YOUR INSTRUCTIONS:
Omitting the pictures, output all of the records precisely as written.

EXERCISE INPUT:
◇ ◇ ◇ ◇

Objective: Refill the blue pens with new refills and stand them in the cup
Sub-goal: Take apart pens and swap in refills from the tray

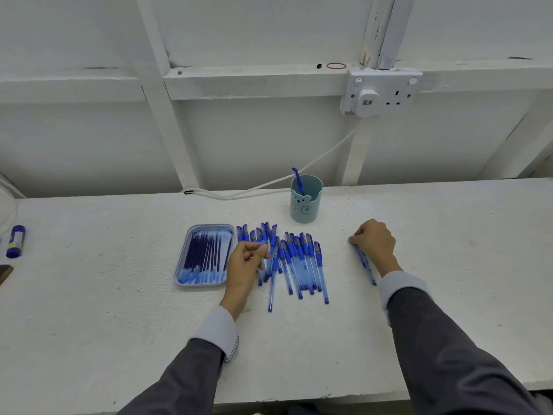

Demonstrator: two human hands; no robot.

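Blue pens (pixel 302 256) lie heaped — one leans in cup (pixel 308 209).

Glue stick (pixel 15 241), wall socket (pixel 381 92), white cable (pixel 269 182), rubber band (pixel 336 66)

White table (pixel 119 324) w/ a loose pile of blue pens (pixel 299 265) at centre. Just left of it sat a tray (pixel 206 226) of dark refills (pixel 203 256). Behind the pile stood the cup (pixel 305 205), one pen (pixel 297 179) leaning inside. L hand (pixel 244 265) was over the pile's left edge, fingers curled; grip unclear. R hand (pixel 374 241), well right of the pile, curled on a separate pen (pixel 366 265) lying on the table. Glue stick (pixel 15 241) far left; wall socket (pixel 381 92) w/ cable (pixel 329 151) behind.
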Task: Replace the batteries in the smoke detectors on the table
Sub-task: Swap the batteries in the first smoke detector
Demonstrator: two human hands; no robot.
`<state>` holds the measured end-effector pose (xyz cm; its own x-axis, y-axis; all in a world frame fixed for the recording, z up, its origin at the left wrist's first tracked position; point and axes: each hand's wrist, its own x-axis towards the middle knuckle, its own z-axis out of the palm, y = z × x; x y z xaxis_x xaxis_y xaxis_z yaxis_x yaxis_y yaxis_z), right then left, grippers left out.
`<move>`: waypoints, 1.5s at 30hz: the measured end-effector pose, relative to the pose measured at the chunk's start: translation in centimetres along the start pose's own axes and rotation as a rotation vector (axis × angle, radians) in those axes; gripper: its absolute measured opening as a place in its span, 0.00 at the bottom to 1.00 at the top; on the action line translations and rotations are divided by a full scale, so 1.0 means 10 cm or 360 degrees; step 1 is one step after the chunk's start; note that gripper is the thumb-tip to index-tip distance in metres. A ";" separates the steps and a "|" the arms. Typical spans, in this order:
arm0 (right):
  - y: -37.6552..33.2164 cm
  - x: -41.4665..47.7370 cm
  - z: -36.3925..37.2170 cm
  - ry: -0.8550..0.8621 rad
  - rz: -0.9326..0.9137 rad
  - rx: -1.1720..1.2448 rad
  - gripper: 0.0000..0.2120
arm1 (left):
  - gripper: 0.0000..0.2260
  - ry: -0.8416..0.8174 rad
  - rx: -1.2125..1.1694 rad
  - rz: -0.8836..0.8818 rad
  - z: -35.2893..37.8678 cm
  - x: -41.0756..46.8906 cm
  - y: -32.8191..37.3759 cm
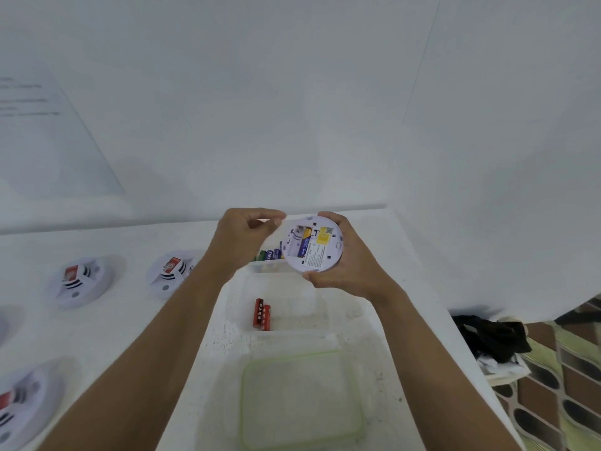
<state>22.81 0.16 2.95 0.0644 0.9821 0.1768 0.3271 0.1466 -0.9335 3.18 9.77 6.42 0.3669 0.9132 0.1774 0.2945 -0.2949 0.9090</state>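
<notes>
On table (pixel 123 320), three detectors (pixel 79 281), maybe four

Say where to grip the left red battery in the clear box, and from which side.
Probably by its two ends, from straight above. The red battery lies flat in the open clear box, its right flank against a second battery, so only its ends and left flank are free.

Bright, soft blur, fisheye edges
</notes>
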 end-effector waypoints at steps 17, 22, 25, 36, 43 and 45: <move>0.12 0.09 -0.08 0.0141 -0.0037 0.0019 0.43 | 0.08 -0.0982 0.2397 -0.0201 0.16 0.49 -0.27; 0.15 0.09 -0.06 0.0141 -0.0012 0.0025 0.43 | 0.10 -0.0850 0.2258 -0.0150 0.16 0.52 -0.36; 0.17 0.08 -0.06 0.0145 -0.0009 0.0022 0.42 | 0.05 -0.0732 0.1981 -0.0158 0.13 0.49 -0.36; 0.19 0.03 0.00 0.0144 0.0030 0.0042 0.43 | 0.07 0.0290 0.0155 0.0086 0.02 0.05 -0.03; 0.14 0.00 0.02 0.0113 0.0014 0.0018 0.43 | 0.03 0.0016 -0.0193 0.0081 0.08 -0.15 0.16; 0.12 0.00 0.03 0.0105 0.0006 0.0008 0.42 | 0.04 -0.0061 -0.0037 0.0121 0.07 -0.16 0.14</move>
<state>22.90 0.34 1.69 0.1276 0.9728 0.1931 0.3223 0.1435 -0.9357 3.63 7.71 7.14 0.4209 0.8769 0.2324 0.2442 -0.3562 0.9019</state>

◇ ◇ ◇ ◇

ANSWER FOR THIS EXERCISE:
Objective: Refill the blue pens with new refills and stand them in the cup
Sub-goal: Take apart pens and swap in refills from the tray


Demonstrator: two human hands; no robot.

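Blue pens (pixel 302 256) lie heaped — one leans in cup (pixel 308 209).

Glue stick (pixel 15 241), wall socket (pixel 381 92), white cable (pixel 269 182), rubber band (pixel 336 66)

White table (pixel 119 324) w/ a loose pile of blue pens (pixel 299 265) at centre. Just left of it sat a tray (pixel 206 226) of dark refills (pixel 203 256). Behind the pile stood the cup (pixel 305 205), one pen (pixel 297 179) leaning inside. L hand (pixel 244 265) was over the pile's left edge, fingers curled; grip unclear. R hand (pixel 374 241), well right of the pile, curled on a separate pen (pixel 366 265) lying on the table. Glue stick (pixel 15 241) far left; wall socket (pixel 381 92) w/ cable (pixel 329 151) behind.
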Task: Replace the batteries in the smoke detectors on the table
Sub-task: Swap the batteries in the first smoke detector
Demonstrator: two human hands; no robot.
`<state>` holds the measured end-effector pose (xyz cm; its own x-axis, y-axis; all in a world frame fixed for the recording, z up, its origin at the left wrist's first tracked position; point and axes: each hand's wrist, its own x-axis towards the middle knuckle, its own z-axis out of the palm, y = z × x; x y z xaxis_x xaxis_y xaxis_z yaxis_x yaxis_y yaxis_z), right then left, grippers left out.
`<move>`: waypoints, 1.5s at 30hz: the measured end-effector pose, relative to the pose measured at the chunk's start: translation in centimetres along the start pose's own axes and rotation as a rotation vector (axis × angle, radians) in those axes; gripper: its absolute measured opening as a place in its span, 0.00 at the bottom to 1.00 at the top; on the action line translations and rotations are divided by a full scale, so 1.0 means 10 cm or 360 degrees; step 1 is one step after the chunk's start; note that gripper is the thumb-tip to index-tip distance in metres. A ";" separates the steps and a "|" the arms. Typical spans, in this order:
arm0 (right):
  - y: -37.6552..33.2164 cm
  - x: -41.4665..47.7370 cm
  - z: -36.3925..37.2170 cm
  - ry: -0.8550..0.8621 rad
  - rz: -0.9326..0.9137 rad
  - rx: -1.1720..1.2448 rad
  - gripper: 0.0000..0.2120
arm1 (left):
  - gripper: 0.0000..0.2260
  - ry: -0.8416..0.8174 rad
  - rx: -1.2125..1.1694 rad
  - rz: -0.8836..0.8818 rad
  - z: -35.2893..37.8678 cm
  - x: -41.0756..46.8906 cm
  - y: -32.8191..37.3759 cm
<state>22.81 0.16 2.95 0.0644 0.9821 0.1768 0.3271 0.1466 -0.9335 3.18 9.77 6.42 0.3669 0.9132 0.1774 0.2945 -0.2949 0.9090</state>
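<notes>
On table (pixel 123 320), three detectors (pixel 79 281), maybe four

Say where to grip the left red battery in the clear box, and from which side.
Probably by its two ends, from straight above. The red battery lies flat in the open clear box, its right flank against a second battery, so only its ends and left flank are free.

Bright, soft blur, fisheye edges
</notes>
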 end-effector waypoints at steps 17, 22, 25, 36, 43 and 45: <move>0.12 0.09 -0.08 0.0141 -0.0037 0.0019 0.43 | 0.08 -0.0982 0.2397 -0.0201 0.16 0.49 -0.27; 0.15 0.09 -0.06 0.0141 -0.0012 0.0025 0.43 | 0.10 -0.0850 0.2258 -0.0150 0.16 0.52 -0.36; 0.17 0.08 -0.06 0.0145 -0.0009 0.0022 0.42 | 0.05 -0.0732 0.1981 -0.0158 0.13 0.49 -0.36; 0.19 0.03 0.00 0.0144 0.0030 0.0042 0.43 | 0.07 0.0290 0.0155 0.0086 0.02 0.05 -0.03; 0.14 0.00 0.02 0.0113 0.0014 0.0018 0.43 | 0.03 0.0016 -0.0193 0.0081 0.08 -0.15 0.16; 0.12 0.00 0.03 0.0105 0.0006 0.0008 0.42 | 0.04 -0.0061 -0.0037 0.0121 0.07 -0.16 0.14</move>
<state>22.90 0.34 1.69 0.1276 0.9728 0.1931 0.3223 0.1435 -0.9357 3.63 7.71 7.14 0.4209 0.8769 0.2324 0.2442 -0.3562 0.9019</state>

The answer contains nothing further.